THE TASK
Only lines below containing the string "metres" should be counted; please give that count by itself.

DATA SHOWN
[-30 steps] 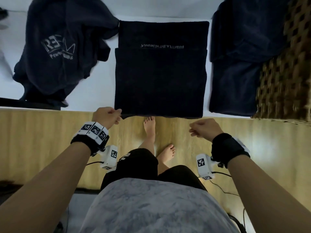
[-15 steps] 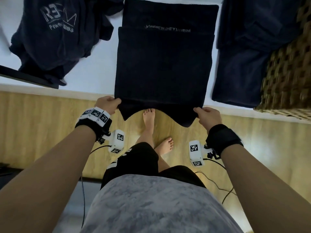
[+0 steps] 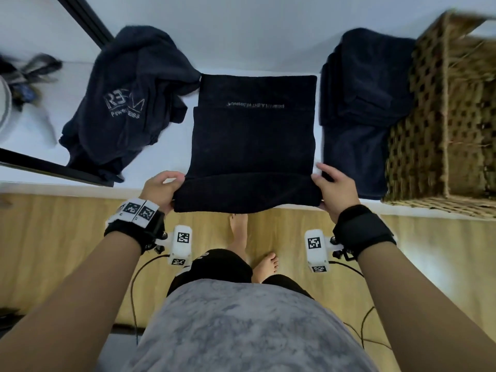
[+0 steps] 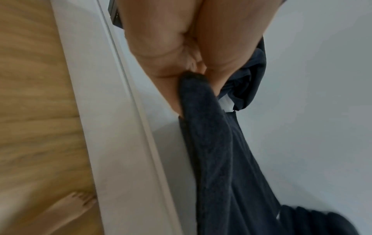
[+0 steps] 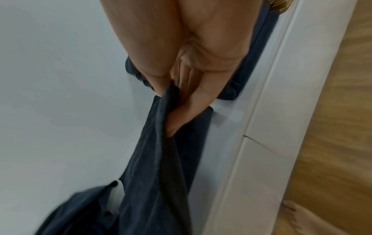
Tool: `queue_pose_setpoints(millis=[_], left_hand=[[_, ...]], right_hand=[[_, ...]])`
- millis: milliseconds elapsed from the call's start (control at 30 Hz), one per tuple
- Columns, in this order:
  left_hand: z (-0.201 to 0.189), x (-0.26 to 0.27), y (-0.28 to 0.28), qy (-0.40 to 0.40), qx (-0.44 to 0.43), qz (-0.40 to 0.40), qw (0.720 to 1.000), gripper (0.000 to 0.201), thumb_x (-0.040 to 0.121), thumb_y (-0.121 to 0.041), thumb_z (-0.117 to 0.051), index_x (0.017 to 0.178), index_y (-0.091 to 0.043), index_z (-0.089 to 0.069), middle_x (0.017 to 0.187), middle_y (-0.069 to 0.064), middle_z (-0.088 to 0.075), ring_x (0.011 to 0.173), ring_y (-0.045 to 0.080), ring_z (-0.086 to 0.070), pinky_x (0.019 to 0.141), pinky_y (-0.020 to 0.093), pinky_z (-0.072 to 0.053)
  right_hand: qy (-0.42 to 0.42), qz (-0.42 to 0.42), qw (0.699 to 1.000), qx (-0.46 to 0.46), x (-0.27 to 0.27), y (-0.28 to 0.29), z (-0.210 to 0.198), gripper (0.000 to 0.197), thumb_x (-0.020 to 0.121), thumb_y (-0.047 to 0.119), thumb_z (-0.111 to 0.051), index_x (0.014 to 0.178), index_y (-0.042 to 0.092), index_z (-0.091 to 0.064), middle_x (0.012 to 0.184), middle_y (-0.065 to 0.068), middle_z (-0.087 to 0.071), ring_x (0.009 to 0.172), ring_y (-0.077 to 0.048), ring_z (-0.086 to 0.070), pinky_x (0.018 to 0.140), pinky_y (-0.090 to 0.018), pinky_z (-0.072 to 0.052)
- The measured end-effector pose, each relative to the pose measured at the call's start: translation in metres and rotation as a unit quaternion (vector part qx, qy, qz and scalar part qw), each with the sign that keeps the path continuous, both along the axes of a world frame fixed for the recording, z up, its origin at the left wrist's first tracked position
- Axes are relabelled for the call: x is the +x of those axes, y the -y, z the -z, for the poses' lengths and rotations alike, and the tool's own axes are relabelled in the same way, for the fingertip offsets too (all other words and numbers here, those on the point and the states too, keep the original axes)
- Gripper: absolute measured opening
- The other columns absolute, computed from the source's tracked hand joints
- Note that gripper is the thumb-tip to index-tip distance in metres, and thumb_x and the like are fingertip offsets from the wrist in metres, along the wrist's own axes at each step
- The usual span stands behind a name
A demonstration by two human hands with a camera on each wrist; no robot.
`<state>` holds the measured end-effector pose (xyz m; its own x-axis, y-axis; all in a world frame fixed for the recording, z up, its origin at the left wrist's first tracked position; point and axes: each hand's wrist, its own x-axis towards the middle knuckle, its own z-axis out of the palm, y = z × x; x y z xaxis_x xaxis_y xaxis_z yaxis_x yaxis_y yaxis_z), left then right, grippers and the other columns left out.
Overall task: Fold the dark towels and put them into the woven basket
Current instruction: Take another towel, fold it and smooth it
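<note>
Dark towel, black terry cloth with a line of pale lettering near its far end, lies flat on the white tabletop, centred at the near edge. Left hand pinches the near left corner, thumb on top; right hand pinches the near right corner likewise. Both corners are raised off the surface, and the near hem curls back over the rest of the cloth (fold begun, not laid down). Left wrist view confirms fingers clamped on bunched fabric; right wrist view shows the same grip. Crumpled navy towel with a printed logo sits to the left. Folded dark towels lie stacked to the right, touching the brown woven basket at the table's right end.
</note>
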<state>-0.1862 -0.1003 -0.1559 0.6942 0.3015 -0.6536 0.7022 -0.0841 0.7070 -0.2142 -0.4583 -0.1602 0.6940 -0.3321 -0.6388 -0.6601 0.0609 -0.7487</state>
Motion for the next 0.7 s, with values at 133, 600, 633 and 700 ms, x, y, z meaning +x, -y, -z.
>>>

ANSWER BOX
2